• Exercise: Print each record exactly as it appears, but drop the images.

━━ Records provided ━━

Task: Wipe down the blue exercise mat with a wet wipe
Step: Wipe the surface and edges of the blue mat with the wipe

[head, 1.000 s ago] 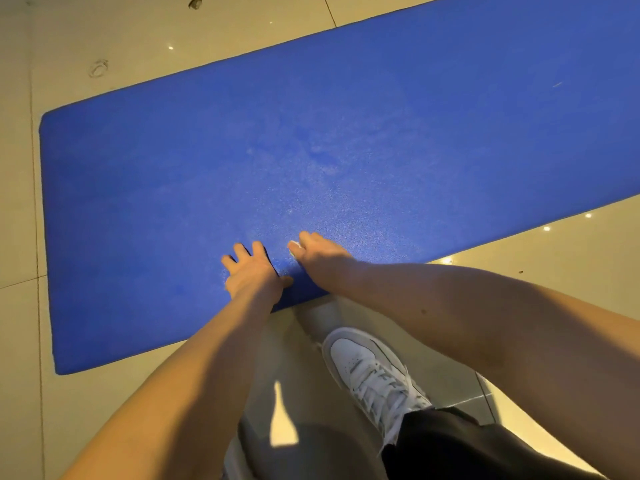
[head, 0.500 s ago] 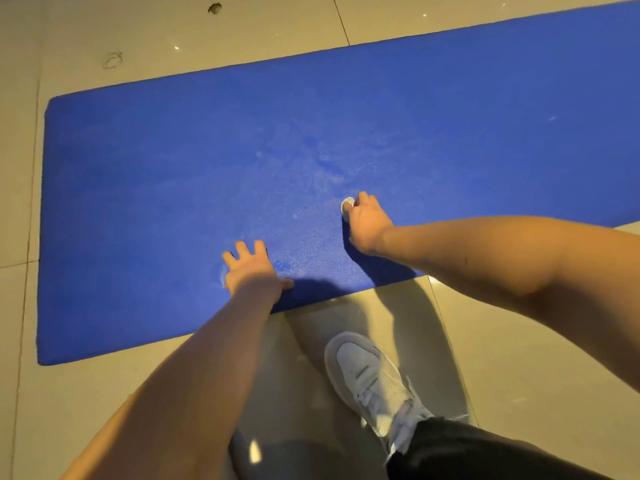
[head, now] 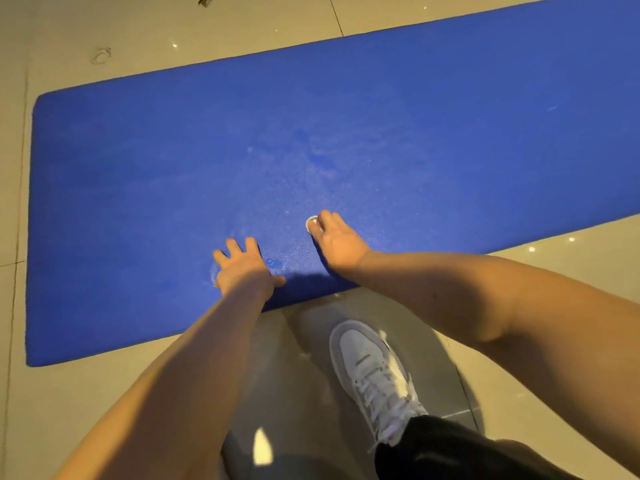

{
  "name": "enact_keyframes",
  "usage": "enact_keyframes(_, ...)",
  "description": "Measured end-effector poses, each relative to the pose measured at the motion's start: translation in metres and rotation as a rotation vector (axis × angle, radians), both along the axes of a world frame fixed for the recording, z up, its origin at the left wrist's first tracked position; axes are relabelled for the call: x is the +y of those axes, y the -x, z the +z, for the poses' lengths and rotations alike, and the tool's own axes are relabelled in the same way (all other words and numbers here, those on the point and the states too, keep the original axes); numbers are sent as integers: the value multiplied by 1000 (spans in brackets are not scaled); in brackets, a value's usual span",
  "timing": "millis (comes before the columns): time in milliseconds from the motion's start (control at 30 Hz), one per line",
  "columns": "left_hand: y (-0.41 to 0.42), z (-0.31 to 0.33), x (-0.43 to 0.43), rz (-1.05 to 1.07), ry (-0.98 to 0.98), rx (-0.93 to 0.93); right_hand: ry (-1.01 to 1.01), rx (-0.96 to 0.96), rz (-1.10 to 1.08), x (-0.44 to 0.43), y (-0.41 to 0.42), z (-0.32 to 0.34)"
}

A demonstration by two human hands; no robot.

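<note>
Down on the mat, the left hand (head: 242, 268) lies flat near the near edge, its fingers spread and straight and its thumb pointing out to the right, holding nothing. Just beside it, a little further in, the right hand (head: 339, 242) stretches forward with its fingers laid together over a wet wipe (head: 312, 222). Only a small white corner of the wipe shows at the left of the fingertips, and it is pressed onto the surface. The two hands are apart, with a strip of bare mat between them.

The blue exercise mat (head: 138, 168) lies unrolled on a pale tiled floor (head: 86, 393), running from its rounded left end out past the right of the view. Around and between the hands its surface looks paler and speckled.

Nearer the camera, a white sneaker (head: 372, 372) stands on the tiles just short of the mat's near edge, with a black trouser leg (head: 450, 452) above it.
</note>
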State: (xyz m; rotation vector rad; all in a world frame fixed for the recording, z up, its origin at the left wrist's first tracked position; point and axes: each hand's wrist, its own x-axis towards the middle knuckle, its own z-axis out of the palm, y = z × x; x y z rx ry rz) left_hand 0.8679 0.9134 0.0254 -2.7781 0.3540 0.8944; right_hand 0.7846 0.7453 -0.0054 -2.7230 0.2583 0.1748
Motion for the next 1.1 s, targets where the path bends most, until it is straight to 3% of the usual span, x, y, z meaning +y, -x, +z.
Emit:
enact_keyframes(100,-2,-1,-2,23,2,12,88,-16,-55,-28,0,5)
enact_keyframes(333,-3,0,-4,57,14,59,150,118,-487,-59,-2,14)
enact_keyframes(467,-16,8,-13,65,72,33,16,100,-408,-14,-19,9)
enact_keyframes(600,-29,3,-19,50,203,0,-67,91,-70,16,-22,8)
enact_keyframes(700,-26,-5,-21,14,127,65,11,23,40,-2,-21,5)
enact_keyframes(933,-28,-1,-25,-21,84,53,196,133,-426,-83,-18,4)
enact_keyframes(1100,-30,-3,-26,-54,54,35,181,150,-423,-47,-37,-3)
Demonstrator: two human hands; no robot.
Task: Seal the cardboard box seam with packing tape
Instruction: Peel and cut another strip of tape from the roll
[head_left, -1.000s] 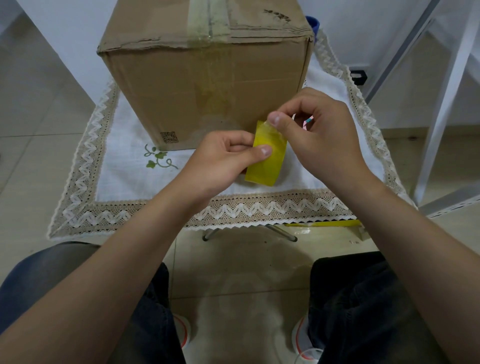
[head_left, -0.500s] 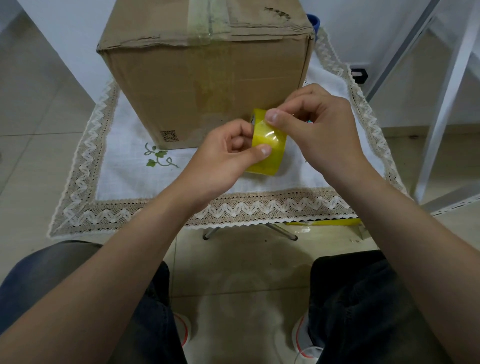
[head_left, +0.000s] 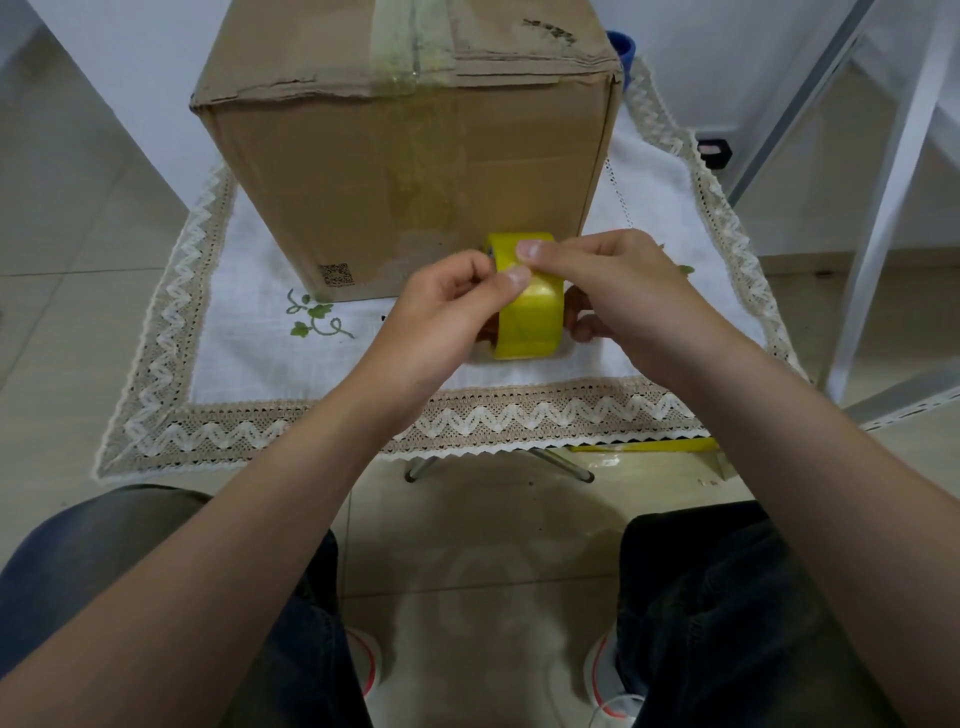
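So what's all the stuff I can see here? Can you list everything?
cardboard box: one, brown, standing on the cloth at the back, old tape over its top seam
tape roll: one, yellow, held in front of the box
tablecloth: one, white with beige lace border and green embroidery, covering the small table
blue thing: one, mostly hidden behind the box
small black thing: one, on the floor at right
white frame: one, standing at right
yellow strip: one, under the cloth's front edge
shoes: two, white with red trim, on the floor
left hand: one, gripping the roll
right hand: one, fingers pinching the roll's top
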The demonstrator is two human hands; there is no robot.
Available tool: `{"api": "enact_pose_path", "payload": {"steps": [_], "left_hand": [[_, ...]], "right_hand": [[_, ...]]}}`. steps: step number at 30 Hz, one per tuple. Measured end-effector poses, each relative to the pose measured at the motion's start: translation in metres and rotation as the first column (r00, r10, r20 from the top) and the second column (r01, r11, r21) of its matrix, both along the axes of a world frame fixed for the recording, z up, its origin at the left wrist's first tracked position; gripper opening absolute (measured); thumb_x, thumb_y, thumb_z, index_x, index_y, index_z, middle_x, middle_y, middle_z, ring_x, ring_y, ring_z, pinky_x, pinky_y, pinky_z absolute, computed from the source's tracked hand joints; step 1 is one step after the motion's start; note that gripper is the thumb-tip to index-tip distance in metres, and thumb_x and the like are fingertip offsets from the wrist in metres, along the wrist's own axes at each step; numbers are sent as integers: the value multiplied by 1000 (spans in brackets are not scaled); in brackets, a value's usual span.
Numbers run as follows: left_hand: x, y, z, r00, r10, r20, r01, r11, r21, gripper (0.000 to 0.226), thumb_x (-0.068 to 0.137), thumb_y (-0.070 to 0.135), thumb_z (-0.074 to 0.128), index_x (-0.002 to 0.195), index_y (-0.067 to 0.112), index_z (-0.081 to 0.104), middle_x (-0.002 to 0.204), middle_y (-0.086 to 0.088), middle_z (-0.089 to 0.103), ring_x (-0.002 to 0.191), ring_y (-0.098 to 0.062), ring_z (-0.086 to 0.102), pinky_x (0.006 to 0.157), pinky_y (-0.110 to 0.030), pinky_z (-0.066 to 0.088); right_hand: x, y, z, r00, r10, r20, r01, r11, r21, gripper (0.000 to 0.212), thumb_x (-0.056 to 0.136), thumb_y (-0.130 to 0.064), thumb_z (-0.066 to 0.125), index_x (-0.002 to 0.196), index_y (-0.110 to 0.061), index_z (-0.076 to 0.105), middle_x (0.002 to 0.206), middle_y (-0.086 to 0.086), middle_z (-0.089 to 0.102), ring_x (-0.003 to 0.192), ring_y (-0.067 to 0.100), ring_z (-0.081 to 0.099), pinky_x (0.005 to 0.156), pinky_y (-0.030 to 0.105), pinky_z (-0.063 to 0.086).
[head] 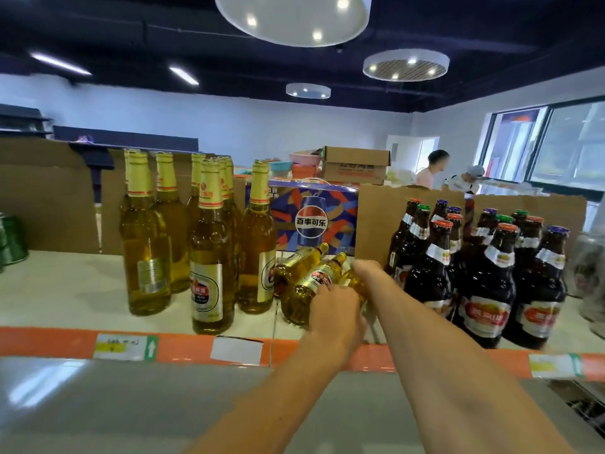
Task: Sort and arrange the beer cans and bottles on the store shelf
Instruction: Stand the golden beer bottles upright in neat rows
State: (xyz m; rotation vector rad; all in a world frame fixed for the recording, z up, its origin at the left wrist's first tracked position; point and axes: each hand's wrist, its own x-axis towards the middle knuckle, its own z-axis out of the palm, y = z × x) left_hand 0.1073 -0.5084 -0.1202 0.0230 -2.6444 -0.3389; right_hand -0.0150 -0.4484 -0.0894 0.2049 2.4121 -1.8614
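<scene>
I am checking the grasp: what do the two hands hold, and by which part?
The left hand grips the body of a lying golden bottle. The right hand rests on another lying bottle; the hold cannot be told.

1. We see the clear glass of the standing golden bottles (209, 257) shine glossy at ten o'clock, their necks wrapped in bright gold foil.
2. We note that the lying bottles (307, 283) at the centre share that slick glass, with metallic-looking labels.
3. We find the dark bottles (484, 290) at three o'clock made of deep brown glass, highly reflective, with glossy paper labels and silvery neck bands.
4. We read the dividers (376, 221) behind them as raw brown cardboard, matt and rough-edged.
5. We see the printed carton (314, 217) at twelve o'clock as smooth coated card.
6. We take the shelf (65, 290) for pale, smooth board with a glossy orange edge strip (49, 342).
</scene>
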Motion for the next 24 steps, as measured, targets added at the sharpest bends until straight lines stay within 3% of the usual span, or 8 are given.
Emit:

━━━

• Expected answer:
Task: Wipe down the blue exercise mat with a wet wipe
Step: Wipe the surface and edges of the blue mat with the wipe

[head, 1.000 s ago] 
[head, 0.500 s ago] 
[head, now] 

{
  "name": "enact_keyframes",
  "usage": "enact_keyframes(_, ...)",
  "description": "Measured end-effector poses, each relative to the pose measured at the motion's start: translation in metres and rotation as a rotation vector (axis × angle, radians), both along the axes of a world frame fixed for the recording, z up, its origin at the left wrist's first tracked position; axes are relabelled for the call: x is the +y of those axes, y the -x, z the +z, for the poses' lengths and rotations alike, and the tool's own axes are relabelled in the same way (all other words and numbers here, those on the point and the states too, keep the original axes); numbers are sent as integers: the value multiplied by 1000 (spans in brackets are not scaled); in brackets, a value's usual span",
  "timing": "millis (comes before the columns): time in milliseconds from the motion's start (control at 30 Hz), one per line",
  "columns": "left_hand: y (-0.41 to 0.42), z (-0.31 to 0.33), x (-0.43 to 0.43), rz (-1.05 to 1.07), ry (-0.98 to 0.98), rx (-0.93 to 0.93); right_hand: ry (-1.01 to 1.01), rx (-0.96 to 0.96), rz (-1.10 to 1.08), x (-0.44 to 0.43), y (-0.41 to 0.42), z (-0.32 to 0.34)"
}

A demonstration by two human hands; no robot.

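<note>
Down on the mat, the left hand (head: 242, 268) lies flat near the near edge, its fingers spread and straight and its thumb pointing out to the right, holding nothing. Just beside it, a little further in, the right hand (head: 339, 242) stretches forward with its fingers laid together over a wet wipe (head: 312, 222). Only a small white corner of the wipe shows at the left of the fingertips, and it is pressed onto the surface. The two hands are apart, with a strip of bare mat between them.

The blue exercise mat (head: 138, 168) lies unrolled on a pale tiled floor (head: 86, 393), running from its rounded left end out past the right of the view. Around and between the hands its surface looks paler and speckled.

Nearer the camera, a white sneaker (head: 372, 372) stands on the tiles just short of the mat's near edge, with a black trouser leg (head: 450, 452) above it.
</note>
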State: (xyz m; rotation vector rad; all in a world frame fixed for the recording, z up, its origin at the left wrist's first tracked position; point and axes: each hand's wrist, its own x-axis towards the middle knuckle, its own z-axis out of the palm, y = z × x; x y z rx ry rz) left_hand 0.8679 0.9134 0.0254 -2.7781 0.3540 0.8944; right_hand 0.7846 0.7453 -0.0054 -2.7230 0.2583 0.1748
Motion for the next 1.1 s, targets where the path bends most, until it is straight to 3% of the usual span, x, y, z meaning +y, -x, +z.
Emit:
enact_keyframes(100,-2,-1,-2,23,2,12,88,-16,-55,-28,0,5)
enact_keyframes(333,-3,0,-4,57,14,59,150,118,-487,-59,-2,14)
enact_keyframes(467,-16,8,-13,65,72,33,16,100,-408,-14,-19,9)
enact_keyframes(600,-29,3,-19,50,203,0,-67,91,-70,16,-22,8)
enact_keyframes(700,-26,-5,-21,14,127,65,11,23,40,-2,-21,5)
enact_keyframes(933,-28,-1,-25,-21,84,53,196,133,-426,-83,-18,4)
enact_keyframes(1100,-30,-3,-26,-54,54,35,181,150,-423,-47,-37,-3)
Demonstrator: two human hands; no robot.
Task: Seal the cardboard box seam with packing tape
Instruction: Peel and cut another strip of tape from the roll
[head_left, -1.000s] 
[head_left, -0.500s] 
[head_left, +0.000s] 
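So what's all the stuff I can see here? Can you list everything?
cardboard box: one, brown, standing on the cloth at the back, old tape over its top seam
tape roll: one, yellow, held in front of the box
tablecloth: one, white with beige lace border and green embroidery, covering the small table
blue thing: one, mostly hidden behind the box
small black thing: one, on the floor at right
white frame: one, standing at right
yellow strip: one, under the cloth's front edge
shoes: two, white with red trim, on the floor
left hand: one, gripping the roll
right hand: one, fingers pinching the roll's top
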The demonstrator is two human hands; there is no robot.
Available tool: `{"api": "enact_pose_path", "payload": {"steps": [_], "left_hand": [[_, ...]], "right_hand": [[_, ...]]}}`. steps: step number at 30 Hz, one per tuple. Measured end-effector poses, each relative to the pose measured at the motion's start: translation in metres and rotation as the first column (r00, r10, r20 from the top) and the second column (r01, r11, r21) of its matrix, both along the axes of a world frame fixed for the recording, z up, its origin at the left wrist's first tracked position; gripper opening absolute (measured); thumb_x, thumb_y, thumb_z, index_x, index_y, index_z, middle_x, middle_y, middle_z, ring_x, ring_y, ring_z, pinky_x, pinky_y, pinky_z absolute, computed from the source's tracked hand joints; step 1 is one step after the motion's start; note that gripper is the thumb-tip to index-tip distance in metres, and thumb_x and the like are fingertip offsets from the wrist in metres, along the wrist's own axes at each step; numbers are sent as integers: the value multiplied by 1000 (spans in brackets are not scaled); in brackets, a value's usual span.
Numbers run as follows: left_hand: x, y, z, r00, r10, r20, r01, r11, r21, gripper (0.000 to 0.226), thumb_x (-0.068 to 0.137), thumb_y (-0.070 to 0.135), thumb_z (-0.074 to 0.128), index_x (-0.002 to 0.195), index_y (-0.067 to 0.112), index_z (-0.081 to 0.104), middle_x (-0.002 to 0.204), middle_y (-0.086 to 0.088), middle_z (-0.089 to 0.103), ring_x (-0.002 to 0.191), ring_y (-0.098 to 0.062), ring_z (-0.086 to 0.102), pinky_x (0.006 to 0.157), pinky_y (-0.110 to 0.030), pinky_z (-0.066 to 0.088); right_hand: x, y, z, r00, r10, r20, r01, r11, r21, gripper (0.000 to 0.212), thumb_x (-0.056 to 0.136), thumb_y (-0.130 to 0.064), thumb_z (-0.066 to 0.125), index_x (-0.002 to 0.196), index_y (-0.110 to 0.061), index_z (-0.076 to 0.105), middle_x (0.002 to 0.206), middle_y (-0.086 to 0.086), middle_z (-0.089 to 0.102), ring_x (-0.003 to 0.192), ring_y (-0.067 to 0.100), ring_z (-0.081 to 0.099), pinky_x (0.005 to 0.156), pinky_y (-0.030 to 0.105), pinky_z (-0.063 to 0.086).
[head] 
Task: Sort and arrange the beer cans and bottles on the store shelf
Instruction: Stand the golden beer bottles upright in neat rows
State: (xyz m; rotation vector rad; all in a world frame fixed for the recording, z up, its origin at the left wrist's first tracked position; point and axes: each hand's wrist, its own x-axis towards the middle knuckle, its own z-axis out of the palm, y = z × x) left_hand 0.1073 -0.5084 -0.1202 0.0230 -2.6444 -0.3389; right_hand -0.0150 -0.4484 -0.0894 0.2049 2.4121 -1.8614
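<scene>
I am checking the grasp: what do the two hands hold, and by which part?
The left hand grips the body of a lying golden bottle. The right hand rests on another lying bottle; the hold cannot be told.

1. We see the clear glass of the standing golden bottles (209, 257) shine glossy at ten o'clock, their necks wrapped in bright gold foil.
2. We note that the lying bottles (307, 283) at the centre share that slick glass, with metallic-looking labels.
3. We find the dark bottles (484, 290) at three o'clock made of deep brown glass, highly reflective, with glossy paper labels and silvery neck bands.
4. We read the dividers (376, 221) behind them as raw brown cardboard, matt and rough-edged.
5. We see the printed carton (314, 217) at twelve o'clock as smooth coated card.
6. We take the shelf (65, 290) for pale, smooth board with a glossy orange edge strip (49, 342).
</scene>
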Motion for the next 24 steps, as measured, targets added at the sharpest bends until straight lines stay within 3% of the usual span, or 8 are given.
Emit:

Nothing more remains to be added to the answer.